Tercüman eylemeli, hâline dillerini.

 

Kabz ise eğer hâli; gerek sabır, istiğfar,

Bast ise söylemeli; «Şükürler olsun ey Yâr!»

 

Zamandaki noktaya, ân-ı dâim der derviş,

Bundandır ânı yaşar, secdeye alın sermiş.

 

Elde olmayan «an»lar, ya keşke ya hayaldir,

Ânı yaşamayanın, âkıbeti melâldir.

 

Bilir misin ey sâlik «Vukûf-i adedî» ne?

Dervişin uymasıdır, zikrinin adedine.

 

Yalnız var mı sanırsın, şerîatta tarîkat,

Sayıya sadâkat de, tarîkatta şerîat.

 

Neden aylar on iki, sayılarda bir sır var,

Sayılar eksilirse, bil ki onda kusur var.

 

Sayılıdır dişleri, düşün bir anahtarı,

Kilidi açamazsa, göremez âşık «yâr»ı.

 

«Vukûf-i kalbî»dir tek, bunca cümleden maksat,

Zira kalbiyle erer, âşıklar yâre vuslat.

 

Gönül yârin köşküdür, yakışmaz zerrece kir.

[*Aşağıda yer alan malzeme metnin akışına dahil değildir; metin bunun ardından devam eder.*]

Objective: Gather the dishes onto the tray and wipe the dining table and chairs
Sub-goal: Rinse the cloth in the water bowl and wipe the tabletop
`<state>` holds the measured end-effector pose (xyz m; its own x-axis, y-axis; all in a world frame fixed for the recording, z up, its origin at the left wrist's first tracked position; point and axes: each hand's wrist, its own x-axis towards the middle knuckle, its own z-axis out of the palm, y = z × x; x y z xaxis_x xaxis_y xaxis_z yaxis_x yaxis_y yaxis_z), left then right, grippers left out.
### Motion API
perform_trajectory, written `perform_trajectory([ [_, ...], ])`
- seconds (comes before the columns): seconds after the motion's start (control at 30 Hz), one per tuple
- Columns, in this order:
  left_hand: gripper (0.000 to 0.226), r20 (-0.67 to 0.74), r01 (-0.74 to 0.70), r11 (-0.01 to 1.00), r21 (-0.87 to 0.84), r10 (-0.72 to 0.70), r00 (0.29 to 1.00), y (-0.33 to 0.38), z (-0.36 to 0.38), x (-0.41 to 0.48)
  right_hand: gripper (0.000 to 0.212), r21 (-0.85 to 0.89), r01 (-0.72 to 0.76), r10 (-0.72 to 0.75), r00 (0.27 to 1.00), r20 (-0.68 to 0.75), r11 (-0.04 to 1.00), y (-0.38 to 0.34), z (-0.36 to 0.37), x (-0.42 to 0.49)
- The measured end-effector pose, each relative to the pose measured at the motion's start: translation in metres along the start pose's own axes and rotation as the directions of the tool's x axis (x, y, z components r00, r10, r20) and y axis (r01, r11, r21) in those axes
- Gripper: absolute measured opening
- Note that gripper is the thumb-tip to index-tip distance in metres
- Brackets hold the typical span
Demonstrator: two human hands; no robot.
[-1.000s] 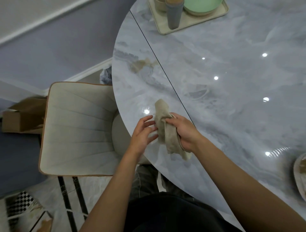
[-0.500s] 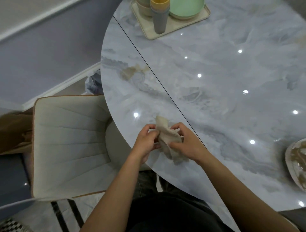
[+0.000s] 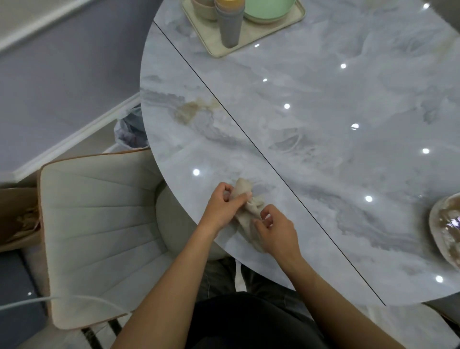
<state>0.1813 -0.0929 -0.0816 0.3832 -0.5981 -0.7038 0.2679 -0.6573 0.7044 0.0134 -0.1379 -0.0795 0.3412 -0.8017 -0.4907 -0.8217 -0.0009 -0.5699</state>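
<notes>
Head view showed the cloth [image 3: 249,208], a crumpled beige rag, held just above the near edge of the counter [image 3: 323,154] between both hands. The left hand [image 3: 224,206] pinched its upper end between thumb and curled fingers. The right hand [image 3: 277,233] had its fingers curled round the lower part, which ran under the palm and mostly out of sight. Whether the cloth touched the counter could not be told.

At the far edge stood the tray [image 3: 256,31], cut off by the top of the frame. It held a grey cup [image 3: 230,27] with a yellow cup [image 3: 227,3] nested in it, a green bowl [image 3: 268,8] and a beige bowl [image 3: 204,11]. Only the lower parts of the bowls showed, so their contents stayed hidden.

A brownish stain [image 3: 189,110] marked the marble counter well apart from the hands, just left of the dark seam [image 3: 249,135] crossing it. At the right edge lay a plate [image 3: 445,224], partly cut off, smeared with brown residue under glare.

Left of the counter stood a padded chair [image 3: 99,224], its seat partly tucked beneath the rim. Behind it sat a bin bag [image 3: 130,132], half hidden by the counter, and a cardboard box [image 3: 17,219] cut off at the left. A white cable [image 3: 62,298] crossed the chair's near corner.
</notes>
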Motion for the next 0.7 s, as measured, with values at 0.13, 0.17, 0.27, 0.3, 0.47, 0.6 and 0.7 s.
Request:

Bundan âşıklar eyler, yârin adını zikir.

 

Zikir kalbin nûrudur, siler kalp karasını,

Yakın eyler âşıkla, mâşûkun arasını.

 

Ey Fecrî ölüm yakın, açılacak tüm perde,

Bir tek kalpler tartılır, yarın rûz-i mahşerde.